* EXERCISE DESCRIPTION
Please give the number of lines in the records below that include "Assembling", with no other output.

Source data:
■ ■ ■
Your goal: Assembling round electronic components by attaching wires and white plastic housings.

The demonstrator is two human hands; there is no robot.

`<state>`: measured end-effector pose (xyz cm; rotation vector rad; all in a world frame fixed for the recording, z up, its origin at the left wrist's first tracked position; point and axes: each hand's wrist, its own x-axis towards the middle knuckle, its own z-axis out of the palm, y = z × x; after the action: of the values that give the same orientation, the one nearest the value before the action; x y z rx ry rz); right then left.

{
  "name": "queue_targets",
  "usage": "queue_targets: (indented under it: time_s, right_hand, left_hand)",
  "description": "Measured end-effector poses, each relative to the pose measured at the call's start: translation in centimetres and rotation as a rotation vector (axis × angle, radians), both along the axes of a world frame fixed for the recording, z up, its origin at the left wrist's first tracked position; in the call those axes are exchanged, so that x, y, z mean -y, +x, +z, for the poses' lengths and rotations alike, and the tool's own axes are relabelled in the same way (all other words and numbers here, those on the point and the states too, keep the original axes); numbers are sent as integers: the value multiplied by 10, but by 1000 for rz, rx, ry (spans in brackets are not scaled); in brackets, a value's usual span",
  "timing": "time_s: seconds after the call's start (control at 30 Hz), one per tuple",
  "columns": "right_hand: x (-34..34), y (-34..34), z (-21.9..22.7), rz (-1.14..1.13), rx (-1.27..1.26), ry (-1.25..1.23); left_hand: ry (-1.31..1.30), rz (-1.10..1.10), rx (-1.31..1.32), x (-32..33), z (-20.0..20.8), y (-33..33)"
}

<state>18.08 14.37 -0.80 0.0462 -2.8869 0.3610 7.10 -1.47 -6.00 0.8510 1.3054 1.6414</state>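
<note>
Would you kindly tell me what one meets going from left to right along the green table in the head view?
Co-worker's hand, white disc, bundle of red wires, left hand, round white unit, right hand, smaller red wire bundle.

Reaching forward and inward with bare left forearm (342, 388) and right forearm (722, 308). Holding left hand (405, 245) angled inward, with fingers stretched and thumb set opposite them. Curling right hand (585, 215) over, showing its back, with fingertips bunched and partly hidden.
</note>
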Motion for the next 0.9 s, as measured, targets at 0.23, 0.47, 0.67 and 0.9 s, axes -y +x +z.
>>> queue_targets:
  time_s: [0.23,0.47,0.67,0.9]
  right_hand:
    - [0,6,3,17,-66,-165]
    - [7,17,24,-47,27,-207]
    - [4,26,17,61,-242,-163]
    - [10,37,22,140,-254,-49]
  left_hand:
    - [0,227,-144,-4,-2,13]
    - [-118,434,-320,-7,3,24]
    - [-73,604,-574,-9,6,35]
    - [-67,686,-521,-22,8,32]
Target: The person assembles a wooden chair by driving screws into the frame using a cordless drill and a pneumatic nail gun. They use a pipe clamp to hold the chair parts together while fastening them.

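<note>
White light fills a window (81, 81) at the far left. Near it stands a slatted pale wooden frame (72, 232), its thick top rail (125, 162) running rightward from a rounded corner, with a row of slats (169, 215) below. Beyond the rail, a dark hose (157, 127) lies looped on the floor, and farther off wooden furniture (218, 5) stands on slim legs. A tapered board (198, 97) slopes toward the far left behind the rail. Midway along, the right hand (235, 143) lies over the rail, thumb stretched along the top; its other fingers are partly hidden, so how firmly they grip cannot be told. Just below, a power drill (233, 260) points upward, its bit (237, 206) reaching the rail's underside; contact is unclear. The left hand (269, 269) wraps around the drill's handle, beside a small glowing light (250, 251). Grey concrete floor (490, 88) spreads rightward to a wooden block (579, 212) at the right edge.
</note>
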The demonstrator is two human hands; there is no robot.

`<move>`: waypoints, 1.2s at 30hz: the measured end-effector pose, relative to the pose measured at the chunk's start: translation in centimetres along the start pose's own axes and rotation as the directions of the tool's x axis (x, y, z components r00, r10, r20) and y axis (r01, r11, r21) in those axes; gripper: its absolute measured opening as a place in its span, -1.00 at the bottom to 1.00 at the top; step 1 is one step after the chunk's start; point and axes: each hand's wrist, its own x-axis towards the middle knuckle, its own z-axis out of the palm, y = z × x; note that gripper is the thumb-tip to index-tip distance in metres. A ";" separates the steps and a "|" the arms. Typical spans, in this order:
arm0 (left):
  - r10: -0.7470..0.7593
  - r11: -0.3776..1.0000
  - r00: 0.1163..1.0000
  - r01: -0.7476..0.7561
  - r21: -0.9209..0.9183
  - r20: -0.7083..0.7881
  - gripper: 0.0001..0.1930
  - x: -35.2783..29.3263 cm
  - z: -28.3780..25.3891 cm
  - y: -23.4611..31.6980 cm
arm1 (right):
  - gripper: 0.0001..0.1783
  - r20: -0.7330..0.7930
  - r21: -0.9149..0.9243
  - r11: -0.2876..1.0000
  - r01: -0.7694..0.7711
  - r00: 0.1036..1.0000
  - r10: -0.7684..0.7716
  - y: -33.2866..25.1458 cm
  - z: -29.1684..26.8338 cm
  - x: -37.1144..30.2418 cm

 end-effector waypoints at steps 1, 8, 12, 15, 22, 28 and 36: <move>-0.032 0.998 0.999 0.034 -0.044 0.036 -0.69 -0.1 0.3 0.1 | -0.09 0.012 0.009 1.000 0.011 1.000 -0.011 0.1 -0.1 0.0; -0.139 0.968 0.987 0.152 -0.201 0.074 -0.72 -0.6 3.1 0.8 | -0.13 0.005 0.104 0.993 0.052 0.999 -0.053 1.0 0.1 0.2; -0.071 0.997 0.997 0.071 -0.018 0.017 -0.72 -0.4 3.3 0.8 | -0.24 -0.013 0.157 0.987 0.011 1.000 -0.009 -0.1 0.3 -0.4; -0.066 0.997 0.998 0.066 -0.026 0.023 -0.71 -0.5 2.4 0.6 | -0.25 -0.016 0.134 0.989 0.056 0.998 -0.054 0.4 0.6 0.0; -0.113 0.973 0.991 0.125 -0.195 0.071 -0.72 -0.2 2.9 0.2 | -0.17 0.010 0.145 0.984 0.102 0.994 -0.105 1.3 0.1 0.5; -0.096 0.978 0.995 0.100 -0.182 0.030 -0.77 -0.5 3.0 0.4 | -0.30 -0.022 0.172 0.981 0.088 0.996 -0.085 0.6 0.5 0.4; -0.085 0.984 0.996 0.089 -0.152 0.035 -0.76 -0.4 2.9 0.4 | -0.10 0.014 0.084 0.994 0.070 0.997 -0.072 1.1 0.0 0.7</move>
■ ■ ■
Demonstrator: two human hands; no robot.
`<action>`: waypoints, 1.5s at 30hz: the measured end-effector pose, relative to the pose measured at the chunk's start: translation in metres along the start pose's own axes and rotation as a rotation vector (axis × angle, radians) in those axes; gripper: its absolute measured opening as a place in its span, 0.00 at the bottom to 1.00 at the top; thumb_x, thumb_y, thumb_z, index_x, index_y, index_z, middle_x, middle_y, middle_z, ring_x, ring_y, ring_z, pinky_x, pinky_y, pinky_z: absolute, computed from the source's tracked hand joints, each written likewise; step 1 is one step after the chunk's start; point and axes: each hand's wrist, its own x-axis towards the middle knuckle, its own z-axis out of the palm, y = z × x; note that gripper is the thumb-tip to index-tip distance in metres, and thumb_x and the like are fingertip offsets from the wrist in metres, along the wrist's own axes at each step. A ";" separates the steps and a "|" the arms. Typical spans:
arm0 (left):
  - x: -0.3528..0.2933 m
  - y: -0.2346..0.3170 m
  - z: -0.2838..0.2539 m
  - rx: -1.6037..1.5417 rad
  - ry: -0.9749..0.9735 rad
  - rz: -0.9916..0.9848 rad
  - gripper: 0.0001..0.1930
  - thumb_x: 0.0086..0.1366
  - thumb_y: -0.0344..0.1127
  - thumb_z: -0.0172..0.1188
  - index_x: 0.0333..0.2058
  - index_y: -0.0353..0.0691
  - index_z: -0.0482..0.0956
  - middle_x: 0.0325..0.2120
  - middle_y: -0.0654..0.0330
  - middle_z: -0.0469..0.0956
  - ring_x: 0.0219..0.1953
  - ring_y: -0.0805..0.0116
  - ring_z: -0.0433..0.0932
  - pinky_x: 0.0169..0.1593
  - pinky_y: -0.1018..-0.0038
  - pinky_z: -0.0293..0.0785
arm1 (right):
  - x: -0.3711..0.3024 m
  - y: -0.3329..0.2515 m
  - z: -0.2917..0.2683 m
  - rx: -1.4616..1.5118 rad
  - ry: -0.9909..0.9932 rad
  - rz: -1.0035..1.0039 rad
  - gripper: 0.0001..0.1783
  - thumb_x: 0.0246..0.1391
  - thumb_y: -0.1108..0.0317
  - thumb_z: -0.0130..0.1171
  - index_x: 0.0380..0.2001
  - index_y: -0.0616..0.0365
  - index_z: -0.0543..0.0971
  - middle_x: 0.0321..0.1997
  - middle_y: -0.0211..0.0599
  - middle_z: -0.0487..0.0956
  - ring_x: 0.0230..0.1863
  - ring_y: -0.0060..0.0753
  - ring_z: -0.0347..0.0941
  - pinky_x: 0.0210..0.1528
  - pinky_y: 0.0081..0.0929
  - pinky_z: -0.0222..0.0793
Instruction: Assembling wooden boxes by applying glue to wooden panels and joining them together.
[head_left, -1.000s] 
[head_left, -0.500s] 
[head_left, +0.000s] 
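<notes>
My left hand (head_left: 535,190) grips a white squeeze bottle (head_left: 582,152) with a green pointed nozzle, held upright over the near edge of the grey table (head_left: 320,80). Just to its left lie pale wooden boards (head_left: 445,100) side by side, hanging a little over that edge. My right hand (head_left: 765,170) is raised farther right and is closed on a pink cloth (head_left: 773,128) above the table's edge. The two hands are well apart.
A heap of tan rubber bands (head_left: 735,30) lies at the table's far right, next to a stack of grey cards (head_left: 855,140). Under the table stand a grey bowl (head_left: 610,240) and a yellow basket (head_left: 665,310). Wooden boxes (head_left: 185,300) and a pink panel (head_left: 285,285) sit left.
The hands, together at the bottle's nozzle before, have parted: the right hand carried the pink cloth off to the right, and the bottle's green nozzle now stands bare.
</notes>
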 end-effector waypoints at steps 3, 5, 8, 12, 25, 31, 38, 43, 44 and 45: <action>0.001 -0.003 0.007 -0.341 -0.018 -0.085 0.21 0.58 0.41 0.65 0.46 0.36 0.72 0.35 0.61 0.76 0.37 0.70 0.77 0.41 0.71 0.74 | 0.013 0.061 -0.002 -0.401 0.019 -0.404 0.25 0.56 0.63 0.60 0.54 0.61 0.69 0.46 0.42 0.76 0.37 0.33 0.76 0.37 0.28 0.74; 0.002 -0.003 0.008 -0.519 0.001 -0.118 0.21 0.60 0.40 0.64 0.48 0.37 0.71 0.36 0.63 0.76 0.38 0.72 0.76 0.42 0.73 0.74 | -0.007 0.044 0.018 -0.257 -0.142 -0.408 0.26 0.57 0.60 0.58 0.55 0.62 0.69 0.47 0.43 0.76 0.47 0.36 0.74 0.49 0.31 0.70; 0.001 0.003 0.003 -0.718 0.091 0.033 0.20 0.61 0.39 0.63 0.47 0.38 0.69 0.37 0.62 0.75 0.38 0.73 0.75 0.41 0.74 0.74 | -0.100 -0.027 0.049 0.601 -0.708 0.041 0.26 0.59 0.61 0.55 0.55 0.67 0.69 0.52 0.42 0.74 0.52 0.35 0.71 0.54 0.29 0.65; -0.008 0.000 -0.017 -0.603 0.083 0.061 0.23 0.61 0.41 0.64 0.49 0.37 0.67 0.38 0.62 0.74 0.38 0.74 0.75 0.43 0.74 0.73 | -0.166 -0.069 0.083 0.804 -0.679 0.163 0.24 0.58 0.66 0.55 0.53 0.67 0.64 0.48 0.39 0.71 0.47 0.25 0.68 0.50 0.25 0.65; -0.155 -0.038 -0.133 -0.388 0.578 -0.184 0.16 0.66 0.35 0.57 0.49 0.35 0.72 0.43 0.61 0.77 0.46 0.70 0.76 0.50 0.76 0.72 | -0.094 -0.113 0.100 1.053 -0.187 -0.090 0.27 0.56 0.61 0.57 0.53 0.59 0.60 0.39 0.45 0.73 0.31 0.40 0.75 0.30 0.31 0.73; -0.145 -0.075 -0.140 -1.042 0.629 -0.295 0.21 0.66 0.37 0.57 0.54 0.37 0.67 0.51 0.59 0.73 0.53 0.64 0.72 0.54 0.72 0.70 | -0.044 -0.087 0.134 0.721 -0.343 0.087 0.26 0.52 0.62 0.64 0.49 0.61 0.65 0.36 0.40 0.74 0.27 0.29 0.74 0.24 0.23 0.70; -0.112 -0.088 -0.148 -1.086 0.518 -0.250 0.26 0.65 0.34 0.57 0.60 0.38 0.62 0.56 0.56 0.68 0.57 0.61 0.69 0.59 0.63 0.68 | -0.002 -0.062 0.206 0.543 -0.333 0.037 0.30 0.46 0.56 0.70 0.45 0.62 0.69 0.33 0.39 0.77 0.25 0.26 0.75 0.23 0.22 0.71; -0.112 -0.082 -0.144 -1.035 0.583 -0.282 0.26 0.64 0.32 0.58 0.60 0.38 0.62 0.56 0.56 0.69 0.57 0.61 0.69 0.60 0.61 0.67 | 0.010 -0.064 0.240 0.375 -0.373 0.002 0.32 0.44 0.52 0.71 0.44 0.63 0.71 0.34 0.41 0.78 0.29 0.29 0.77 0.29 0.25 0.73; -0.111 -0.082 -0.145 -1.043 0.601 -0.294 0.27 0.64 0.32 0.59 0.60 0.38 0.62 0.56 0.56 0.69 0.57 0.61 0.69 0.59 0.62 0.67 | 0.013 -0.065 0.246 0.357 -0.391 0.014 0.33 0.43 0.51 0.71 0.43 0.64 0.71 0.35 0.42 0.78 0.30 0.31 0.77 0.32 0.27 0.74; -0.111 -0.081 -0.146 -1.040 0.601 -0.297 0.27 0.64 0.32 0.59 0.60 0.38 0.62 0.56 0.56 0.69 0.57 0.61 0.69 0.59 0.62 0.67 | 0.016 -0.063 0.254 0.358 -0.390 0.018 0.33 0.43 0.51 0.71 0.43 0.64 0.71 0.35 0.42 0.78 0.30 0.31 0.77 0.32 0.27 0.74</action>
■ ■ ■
* ANSWER TO THIS PROBLEM
2